The Circles malware is different from Pegasus malware, but is affiliated with the threat actor organization (NSO Group) that develops it. Pegasus malware can be delivered via a zero-click vector that pushes a series of specially crafted packets directly to mobile phones.
Malware developed with extended capabilities allows threat actors to maintain a smaller footprint against enterprise security, increasing attack efficacy
“Chaes” malware targeted customers of the largest e-commerce company in Brazil, MercadoLivre. This malware is notable for multiple delivery vectors and TTPs focused on browser data monitoring, credential theft, and screen capture. Cybereason reported new versions of Chaes, indicating its authors are improving the malware and adding features. It is very likely that high-profile attacks with this malware will increase.
The MooBot botnet has demonstrated zero-day capabilities for delivery and multi-layer encryption to remain persistent in attacks with tailored vulnerabilities. The current zero-day vulnerability concerns Unix CCTV DVR devices. The malware family has historically used other zero-day exploits.
Blackrota malware uses multiple obfuscation techniques to hide from detection and analysis, giving threat actors more time to complete their objectives. Bytes are encoded and XOR’d and dynamically decoded only at runtime. A further randomized substitution cypher was observed within the code to hinder analysis.
Commodity malware with potential to target broad victim sets will make variant attribution very difficult
Signed samples of the Bandook remote access Trojan are possibly being sold to third parties including APTs and cybercriminals. Malware traded among threat actors in different tiers makes attribution much more difficult within a particular malware family or macro TTP.
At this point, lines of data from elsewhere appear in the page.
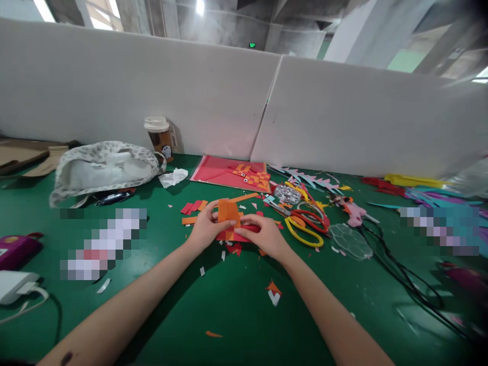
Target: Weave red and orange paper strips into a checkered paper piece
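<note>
In the middle of the head view both hands are closed on one paper piece with orange (227,209) and red (247,237) parts. My left hand (204,226) grips its left side, and my right hand (265,235) pinches the right side, with its fingers by the red part. The fingers cover some of the paper, so its exact form is partly hidden. Behind my hands lies an orange paper strip (247,197). Small red paper squares (190,207) are at the left, and paper scraps (234,248) lie below. Scissors with yellow handles (305,234) and red-handled scissors (310,218) rest to the right.
A pink glue gun (354,212) with a black cord (396,269) and a clear scalloped plastic piece (351,241) lie right. At the back are a red sheet (213,173) bearing orange woven paper shapes (251,175), a lidded cup (160,137) and a cloth bag (107,173). A white partition (133,91) borders the table.
</note>
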`<control>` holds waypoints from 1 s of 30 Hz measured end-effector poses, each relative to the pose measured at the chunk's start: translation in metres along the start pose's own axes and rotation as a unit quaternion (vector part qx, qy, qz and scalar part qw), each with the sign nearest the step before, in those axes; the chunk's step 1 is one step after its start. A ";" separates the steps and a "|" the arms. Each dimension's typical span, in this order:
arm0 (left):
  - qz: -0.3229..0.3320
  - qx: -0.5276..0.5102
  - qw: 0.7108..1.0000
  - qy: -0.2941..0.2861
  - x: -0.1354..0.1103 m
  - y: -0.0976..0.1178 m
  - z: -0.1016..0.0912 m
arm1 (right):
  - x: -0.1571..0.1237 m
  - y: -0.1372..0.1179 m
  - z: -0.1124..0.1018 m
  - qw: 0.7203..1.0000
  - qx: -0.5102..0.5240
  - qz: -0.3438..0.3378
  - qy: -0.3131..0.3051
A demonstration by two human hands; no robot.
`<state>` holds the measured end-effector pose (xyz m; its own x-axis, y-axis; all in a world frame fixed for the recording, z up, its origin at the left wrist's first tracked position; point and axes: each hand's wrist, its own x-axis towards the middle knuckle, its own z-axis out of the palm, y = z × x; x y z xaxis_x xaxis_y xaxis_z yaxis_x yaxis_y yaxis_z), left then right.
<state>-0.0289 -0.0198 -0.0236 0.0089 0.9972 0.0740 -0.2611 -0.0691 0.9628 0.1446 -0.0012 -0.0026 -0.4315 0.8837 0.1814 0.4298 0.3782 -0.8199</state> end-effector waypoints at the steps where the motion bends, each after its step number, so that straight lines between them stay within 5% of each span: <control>1: -0.002 -0.005 1.000 -0.002 0.000 0.000 0.001 | 0.000 0.003 0.002 1.000 0.010 0.010 0.013; 10: 0.016 -0.036 0.999 -0.028 0.002 -0.002 0.000 | 0.001 0.010 -0.004 0.994 0.026 0.008 0.108; 17: -0.071 0.006 0.997 -0.027 0.000 -0.002 0.000 | -0.002 0.006 -0.003 0.983 -0.002 -0.049 0.177; 30: -0.029 0.043 0.996 -0.071 0.000 -0.008 0.000 | -0.004 0.000 0.001 0.992 -0.043 -0.078 0.089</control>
<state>-0.0270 -0.0194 -0.0316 0.1599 0.9860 0.0472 -0.1723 -0.0192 0.9849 0.1455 -0.0051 -0.0045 -0.3544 0.8440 0.4025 0.4380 0.5302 -0.7260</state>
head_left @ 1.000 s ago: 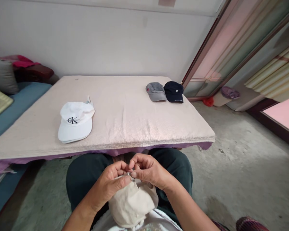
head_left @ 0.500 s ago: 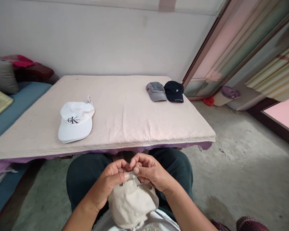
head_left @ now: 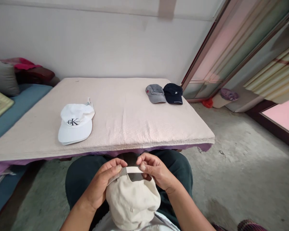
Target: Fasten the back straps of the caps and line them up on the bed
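pinching a beige cap's (head_left: 133,205) strap (head_left: 134,170), left hand (head_left: 103,178) and right hand (head_left: 156,170) sit apart; left, a white cap (head_left: 75,131) reads "ck".

Cap (head_left: 133,202): cream, soft cloth, plain, crown rounded with few creases. Sits at lap (head_left: 86,171), between knees, crown toward wearer, back edge facing away. Back opening (head_left: 135,176) arched, dark inside, gaping. Strap (head_left: 134,169) pale, flat, spans opening from side to side, pinched near both ends; greyer patch at its left, detail too small to tell. Metal eyelet (head_left: 117,179) left of opening. Small mark low on crown.
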Demonstrator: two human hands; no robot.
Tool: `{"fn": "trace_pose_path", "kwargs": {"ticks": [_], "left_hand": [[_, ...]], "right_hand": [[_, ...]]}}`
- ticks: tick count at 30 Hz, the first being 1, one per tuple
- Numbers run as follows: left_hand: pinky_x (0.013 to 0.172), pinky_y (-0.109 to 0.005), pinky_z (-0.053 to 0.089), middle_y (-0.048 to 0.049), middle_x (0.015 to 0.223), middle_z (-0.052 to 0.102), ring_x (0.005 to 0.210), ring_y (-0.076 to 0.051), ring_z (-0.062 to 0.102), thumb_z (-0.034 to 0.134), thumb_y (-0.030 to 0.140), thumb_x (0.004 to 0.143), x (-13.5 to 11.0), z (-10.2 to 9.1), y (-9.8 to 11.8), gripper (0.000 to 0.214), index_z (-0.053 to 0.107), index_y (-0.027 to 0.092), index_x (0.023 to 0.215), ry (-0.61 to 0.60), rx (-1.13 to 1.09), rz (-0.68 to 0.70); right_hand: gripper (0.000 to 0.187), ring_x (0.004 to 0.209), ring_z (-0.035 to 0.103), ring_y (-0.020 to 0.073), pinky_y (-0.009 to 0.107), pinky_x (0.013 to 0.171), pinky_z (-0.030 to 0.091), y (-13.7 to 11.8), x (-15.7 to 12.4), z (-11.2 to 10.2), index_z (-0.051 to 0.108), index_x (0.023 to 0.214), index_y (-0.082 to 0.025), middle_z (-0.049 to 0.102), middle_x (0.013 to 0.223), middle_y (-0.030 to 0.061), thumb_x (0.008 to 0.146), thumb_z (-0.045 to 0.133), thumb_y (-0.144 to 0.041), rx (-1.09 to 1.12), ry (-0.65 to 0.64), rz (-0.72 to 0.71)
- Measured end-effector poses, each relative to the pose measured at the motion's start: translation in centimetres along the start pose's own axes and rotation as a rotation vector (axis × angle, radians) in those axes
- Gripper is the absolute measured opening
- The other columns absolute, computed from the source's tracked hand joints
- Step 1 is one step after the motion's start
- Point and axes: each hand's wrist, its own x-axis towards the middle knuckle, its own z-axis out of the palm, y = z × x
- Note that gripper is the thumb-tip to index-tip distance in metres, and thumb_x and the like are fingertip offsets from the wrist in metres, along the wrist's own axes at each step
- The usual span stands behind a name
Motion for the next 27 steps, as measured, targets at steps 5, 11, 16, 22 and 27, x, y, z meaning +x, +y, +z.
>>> {"fn": "trace_pose_path", "kwargs": {"ticks": [5,11,16,22,27], "left_hand": [[0.064,-0.026,0.045,-0.0083,0.078,0.071,0.071,-0.018,0.063,0.056,0.050,0.086,0.6,-0.7,-0.6,0.040,0.069,0.013,0.093,0.055,0.107,-0.052],[0.051,-0.021,0.037,-0.0031,0.062,0.065,0.053,-0.012,0.054,0.065,0.046,0.081,1.2,-1.8,-1.7,0.035,0.068,0.012,0.075,-0.180,0.175,-0.170],[0.058,-0.021,0.045,-0.0036,0.070,0.071,0.058,-0.012,0.061,0.077,0.026,0.072,1.2,-1.3,-1.8,0.016,0.072,0.013,0.080,-0.106,-0.089,-0.097],[0.062,-0.029,0.054,-0.0020,0.063,0.074,0.055,-0.018,0.068,0.077,0.019,0.067,0.8,-1.8,0.3,0.007,0.073,0.017,0.073,0.237,-0.447,-0.098],[0.080,-0.042,0.055,-0.0075,0.069,0.076,0.076,-0.029,0.073,0.059,0.035,0.083,1.6,-3.4,1.9,0.025,0.075,0.016,0.084,0.273,-0.571,-0.168]], "right_hand": [[0.025,0.043,0.042,0.0033,0.014,0.040,0.030,-0.3,0.3,-0.3,0.063,0.084,-0.017,0.047,0.057,-0.0073,0.071,0.080,-0.030,0.101,0.125,-0.082],[0.024,0.044,0.041,0.0032,0.015,0.041,0.029,-0.2,0.7,-0.2,0.064,0.084,-0.017,0.048,0.057,-0.0066,0.070,0.080,-0.029,0.076,0.153,-0.096],[0.024,0.047,0.041,0.0049,0.017,0.045,0.031,0.3,1.3,-0.5,0.064,0.086,-0.017,0.046,0.058,-0.0060,0.076,0.076,-0.035,0.013,0.122,-0.115],[0.030,0.056,0.045,0.0065,0.018,0.052,0.032,2.4,1.1,-3.0,0.066,0.090,-0.014,0.054,0.066,-0.0009,0.085,0.065,-0.043,0.039,0.144,-0.067],[0.036,0.068,0.056,0.0135,0.024,0.065,0.041,4.4,-0.3,-5.1,0.067,0.089,-0.013,0.061,0.074,0.0032,0.079,0.069,-0.048,0.118,0.083,-0.065]]}}
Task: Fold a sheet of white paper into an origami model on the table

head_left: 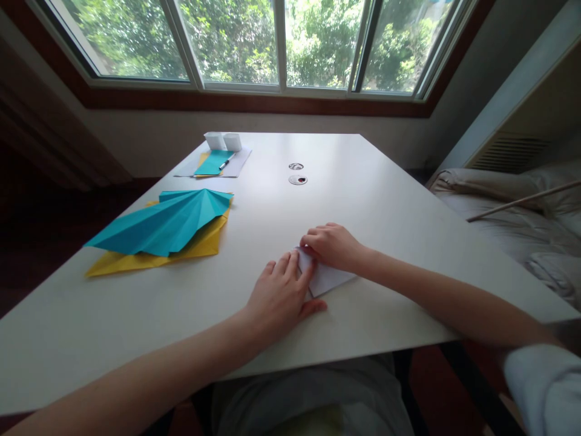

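Observation:
A folded sheet of white paper (331, 279) lies flat near the front edge of the table, partly covered by both hands. My left hand (284, 289) rests on its left side, fingers stretched out and thumb spread toward me. At the paper's far corner, my right hand (333, 243) has its fingers curled and pinched on the edge. The two hands nearly meet at that corner, and the right fingertips are partly hidden. How the paper is folded underneath cannot be made out.
Left on the white table (385, 212) lie a pleated blue paper (172, 224) and a yellow paper (200, 245). Farther back are blue sheets (213, 163), a pen (226, 164) and two white paper boxes (232, 143). Two round discs (298, 180) lie mid-table.

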The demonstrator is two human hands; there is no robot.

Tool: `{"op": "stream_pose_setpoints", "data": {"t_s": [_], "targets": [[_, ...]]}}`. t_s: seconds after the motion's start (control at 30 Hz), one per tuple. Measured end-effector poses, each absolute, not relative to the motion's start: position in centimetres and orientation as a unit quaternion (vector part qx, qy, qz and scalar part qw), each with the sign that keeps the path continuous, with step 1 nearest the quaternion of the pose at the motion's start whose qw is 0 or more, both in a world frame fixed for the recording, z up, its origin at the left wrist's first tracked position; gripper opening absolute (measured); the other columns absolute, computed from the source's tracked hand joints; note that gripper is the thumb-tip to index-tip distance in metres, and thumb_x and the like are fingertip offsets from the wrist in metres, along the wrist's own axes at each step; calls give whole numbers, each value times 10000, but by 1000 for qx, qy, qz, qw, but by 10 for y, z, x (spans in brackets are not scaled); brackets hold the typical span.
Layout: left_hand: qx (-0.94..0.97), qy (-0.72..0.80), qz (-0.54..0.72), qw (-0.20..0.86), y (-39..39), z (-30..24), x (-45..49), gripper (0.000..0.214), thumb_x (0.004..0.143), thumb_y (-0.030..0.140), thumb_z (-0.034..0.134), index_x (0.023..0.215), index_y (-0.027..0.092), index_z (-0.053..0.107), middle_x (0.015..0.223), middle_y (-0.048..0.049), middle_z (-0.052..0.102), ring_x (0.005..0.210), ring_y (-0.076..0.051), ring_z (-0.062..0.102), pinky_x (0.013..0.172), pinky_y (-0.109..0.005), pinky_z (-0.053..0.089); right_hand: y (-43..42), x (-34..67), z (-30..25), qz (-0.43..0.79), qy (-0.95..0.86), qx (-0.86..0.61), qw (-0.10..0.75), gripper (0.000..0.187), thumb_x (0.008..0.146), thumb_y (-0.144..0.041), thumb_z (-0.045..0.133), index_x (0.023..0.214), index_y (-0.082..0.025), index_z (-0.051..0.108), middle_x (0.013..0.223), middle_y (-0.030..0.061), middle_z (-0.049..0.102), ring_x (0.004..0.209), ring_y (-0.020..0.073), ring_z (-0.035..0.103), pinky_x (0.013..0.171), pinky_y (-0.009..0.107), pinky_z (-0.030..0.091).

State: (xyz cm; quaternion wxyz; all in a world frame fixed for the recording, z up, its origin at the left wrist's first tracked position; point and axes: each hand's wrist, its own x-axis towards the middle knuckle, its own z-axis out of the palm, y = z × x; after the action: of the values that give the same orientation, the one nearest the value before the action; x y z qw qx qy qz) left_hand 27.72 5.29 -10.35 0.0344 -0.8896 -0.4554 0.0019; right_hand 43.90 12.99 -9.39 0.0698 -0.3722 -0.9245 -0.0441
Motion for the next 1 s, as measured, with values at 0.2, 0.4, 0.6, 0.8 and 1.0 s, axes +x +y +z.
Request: {"op": "stream_pose_setpoints", "data": {"t_s": [0.2,0.4,0.6,0.8,1.0], "targets": [[-886,-462,-6,48,52,-102,277,699,808,652,394,1184,72,495,1294,-232,430,1170,-332,410,922,-444,357,133,436,-104,-58,-931,-346,97,164,899,-191,472,879,-171,633,851,42,641,801,161,571,689,278,326],[-896,-440,-28,48,58,-100,271,648,774,716,349,1053,164,541,1223,-187,477,1093,-331,455,863,-468,379,128,441,-107,-107,-939,-312,99,139,878,-159,492,867,-149,630,834,54,628,781,170,540,700,296,303],[-898,-437,-30,45,59,-99,269,668,768,725,345,1077,162,530,1222,-185,474,1089,-333,448,869,-474,376,127,442,-108,-135,-943,-286,102,166,891,-159,470,865,-152,634,841,53,631,782,171,529,703,306,302],[-899,-436,-25,38,60,-99,269,654,759,721,378,1078,171,532,1214,-170,480,1080,-327,452,866,-472,380,127,443,-107,-137,-948,-272,86,147,882,-157,490,883,-155,637,850,47,629,786,175,530,699,307,325],[-896,-442,-23,30,63,-99,267,663,742,723,414,1096,174,529,1251,-170,453,1113,-331,434,869,-463,385,127,445,-103,-119,-957,-257,59,150,878,-162,504,929,-153,645,886,68,630,822,182,546,704,303,360]]}}
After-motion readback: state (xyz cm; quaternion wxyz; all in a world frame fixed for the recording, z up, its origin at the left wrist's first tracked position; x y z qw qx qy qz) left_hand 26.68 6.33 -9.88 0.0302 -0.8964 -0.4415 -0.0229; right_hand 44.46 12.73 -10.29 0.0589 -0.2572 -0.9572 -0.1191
Broad targeting of multiple popular browsers by the Jupyter backdoor is very likely to encourage its use in many different types of future attacks. The commodity malware enables threat actors with less skill to direct more-effective attacks and may obfuscate APT activity within less-sophisticated TTPs. The common browser hooks ensure that the malware can be applied to broad sets of victims.
This blog is part of an ongoing series of biweekly intelligence updates from EclecticIQ. It replaces the weekly pandemic blog you used to receive from us. In each blog, we cover the latest cybersecurity news, industry trends, and current and emerging threats based on our experts’ interpretation of data and other source materials. Since the COVID-19 pandemic is ongoing, updates on this situation might be included as well.